Source material:
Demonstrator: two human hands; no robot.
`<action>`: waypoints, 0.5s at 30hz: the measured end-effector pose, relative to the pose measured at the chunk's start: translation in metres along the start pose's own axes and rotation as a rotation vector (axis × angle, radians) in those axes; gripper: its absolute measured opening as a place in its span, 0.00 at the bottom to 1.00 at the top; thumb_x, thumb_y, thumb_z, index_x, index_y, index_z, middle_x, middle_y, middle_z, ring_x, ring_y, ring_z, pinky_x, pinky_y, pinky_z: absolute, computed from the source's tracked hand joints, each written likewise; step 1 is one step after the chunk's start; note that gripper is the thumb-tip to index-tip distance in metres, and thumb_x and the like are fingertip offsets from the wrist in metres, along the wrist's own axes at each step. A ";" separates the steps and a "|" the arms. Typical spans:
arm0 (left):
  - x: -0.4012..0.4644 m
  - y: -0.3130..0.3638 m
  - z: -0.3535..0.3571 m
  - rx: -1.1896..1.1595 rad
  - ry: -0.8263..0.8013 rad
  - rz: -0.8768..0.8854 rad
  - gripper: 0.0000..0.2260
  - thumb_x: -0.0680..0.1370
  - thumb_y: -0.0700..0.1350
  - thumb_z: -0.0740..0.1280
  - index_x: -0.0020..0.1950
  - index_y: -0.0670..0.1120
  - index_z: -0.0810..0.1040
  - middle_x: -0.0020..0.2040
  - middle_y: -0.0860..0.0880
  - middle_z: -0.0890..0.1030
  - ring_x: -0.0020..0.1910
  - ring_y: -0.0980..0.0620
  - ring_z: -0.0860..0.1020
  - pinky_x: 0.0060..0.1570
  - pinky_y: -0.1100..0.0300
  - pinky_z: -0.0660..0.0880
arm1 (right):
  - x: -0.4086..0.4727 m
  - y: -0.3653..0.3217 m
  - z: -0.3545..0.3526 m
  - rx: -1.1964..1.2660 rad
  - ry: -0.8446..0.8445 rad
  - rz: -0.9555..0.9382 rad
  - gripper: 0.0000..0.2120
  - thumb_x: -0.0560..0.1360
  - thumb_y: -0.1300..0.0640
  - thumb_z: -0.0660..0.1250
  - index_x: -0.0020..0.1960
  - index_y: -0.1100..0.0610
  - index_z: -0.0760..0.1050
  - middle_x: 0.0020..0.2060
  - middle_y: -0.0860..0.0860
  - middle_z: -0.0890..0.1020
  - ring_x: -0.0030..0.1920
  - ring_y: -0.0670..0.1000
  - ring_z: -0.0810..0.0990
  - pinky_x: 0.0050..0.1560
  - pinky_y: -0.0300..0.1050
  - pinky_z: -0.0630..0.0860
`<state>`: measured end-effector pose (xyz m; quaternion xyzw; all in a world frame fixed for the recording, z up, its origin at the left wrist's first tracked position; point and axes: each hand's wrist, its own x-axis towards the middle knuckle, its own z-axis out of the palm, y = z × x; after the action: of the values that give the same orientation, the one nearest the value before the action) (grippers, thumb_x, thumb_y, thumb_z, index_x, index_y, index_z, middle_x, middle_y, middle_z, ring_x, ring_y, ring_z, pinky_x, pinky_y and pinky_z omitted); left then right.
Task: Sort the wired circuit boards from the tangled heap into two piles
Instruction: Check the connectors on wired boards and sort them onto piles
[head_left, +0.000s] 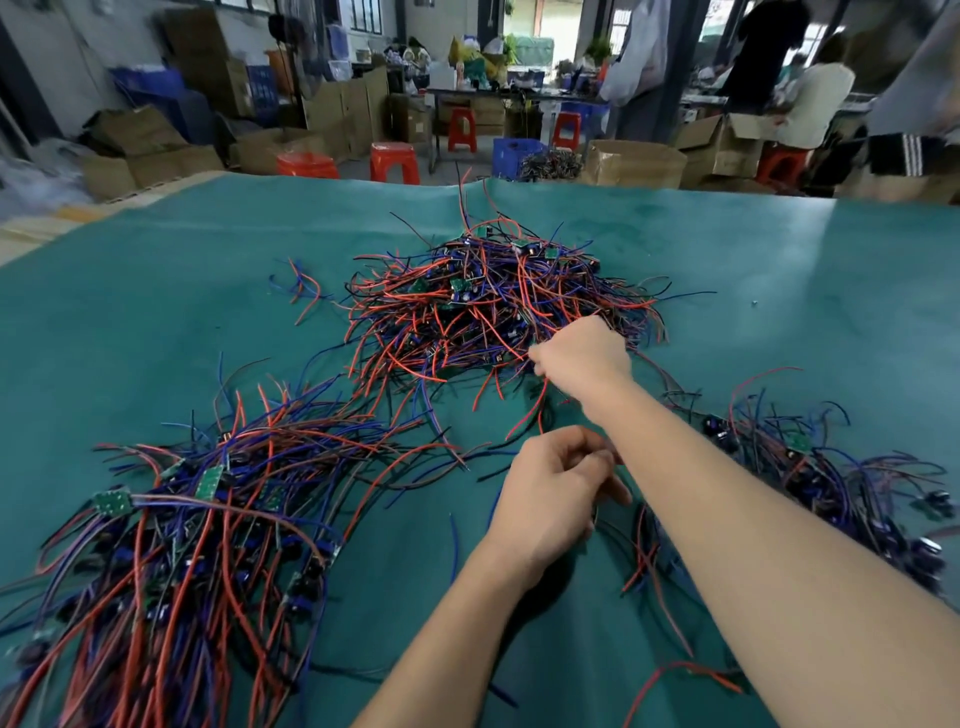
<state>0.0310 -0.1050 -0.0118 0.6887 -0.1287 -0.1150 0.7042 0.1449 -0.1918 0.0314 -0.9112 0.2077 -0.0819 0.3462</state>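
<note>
Two sorted piles flank green worktop (182, 291): left pile (197, 525), right pile (831, 483). Right hand (584, 364) pinches wires at tangled heap (493, 306) (near edge); left hand (550, 499) curled round wires below.

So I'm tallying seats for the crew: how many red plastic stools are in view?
5: two just past the table's far edge, two by the far workbench, one at right. Others may be hidden.

Tangled heap (498, 306) centre-far on table (156, 291); piles near-left (197, 530), near-right (831, 488).
</note>
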 end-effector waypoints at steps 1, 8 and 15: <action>0.000 0.000 0.000 -0.011 -0.001 -0.003 0.10 0.80 0.37 0.62 0.44 0.46 0.80 0.32 0.49 0.82 0.25 0.52 0.69 0.22 0.64 0.66 | -0.001 0.002 -0.009 0.139 -0.005 0.015 0.08 0.72 0.52 0.72 0.40 0.56 0.84 0.37 0.52 0.85 0.41 0.55 0.81 0.41 0.43 0.77; 0.000 0.000 0.003 -0.069 0.044 0.009 0.07 0.82 0.37 0.59 0.51 0.42 0.77 0.38 0.46 0.83 0.27 0.57 0.73 0.21 0.65 0.67 | -0.043 0.032 -0.098 0.878 -0.144 0.060 0.19 0.77 0.57 0.67 0.28 0.56 0.70 0.20 0.48 0.62 0.17 0.46 0.55 0.22 0.35 0.47; 0.002 0.002 0.003 -0.199 0.129 -0.005 0.15 0.85 0.50 0.55 0.59 0.42 0.76 0.46 0.41 0.84 0.32 0.52 0.79 0.21 0.63 0.70 | -0.108 0.080 -0.088 0.931 -0.448 0.005 0.13 0.69 0.56 0.68 0.28 0.57 0.72 0.19 0.50 0.62 0.17 0.46 0.57 0.22 0.37 0.48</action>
<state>0.0316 -0.1080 -0.0095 0.6215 -0.0694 -0.0843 0.7758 -0.0043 -0.2513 0.0434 -0.6553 0.0724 0.0321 0.7512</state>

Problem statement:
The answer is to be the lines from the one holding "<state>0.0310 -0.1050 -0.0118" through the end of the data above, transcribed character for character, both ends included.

Exercise answer:
<state>0.0310 -0.1050 -0.0118 0.6887 -0.1287 -0.1150 0.7042 0.1449 -0.1918 0.0314 -0.9112 0.2077 -0.0819 0.3462</state>
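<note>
Two sorted piles flank green worktop (182, 291): left pile (197, 525), right pile (831, 483). Right hand (584, 364) pinches wires at tangled heap (493, 306) (near edge); left hand (550, 499) curled round wires below.

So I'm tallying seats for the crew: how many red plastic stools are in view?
5: two just past the table's far edge, two by the far workbench, one at right. Others may be hidden.

Tangled heap (498, 306) centre-far on table (156, 291); piles near-left (197, 530), near-right (831, 488).
</note>
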 end-effector waypoints at steps 1, 8 and 15: <action>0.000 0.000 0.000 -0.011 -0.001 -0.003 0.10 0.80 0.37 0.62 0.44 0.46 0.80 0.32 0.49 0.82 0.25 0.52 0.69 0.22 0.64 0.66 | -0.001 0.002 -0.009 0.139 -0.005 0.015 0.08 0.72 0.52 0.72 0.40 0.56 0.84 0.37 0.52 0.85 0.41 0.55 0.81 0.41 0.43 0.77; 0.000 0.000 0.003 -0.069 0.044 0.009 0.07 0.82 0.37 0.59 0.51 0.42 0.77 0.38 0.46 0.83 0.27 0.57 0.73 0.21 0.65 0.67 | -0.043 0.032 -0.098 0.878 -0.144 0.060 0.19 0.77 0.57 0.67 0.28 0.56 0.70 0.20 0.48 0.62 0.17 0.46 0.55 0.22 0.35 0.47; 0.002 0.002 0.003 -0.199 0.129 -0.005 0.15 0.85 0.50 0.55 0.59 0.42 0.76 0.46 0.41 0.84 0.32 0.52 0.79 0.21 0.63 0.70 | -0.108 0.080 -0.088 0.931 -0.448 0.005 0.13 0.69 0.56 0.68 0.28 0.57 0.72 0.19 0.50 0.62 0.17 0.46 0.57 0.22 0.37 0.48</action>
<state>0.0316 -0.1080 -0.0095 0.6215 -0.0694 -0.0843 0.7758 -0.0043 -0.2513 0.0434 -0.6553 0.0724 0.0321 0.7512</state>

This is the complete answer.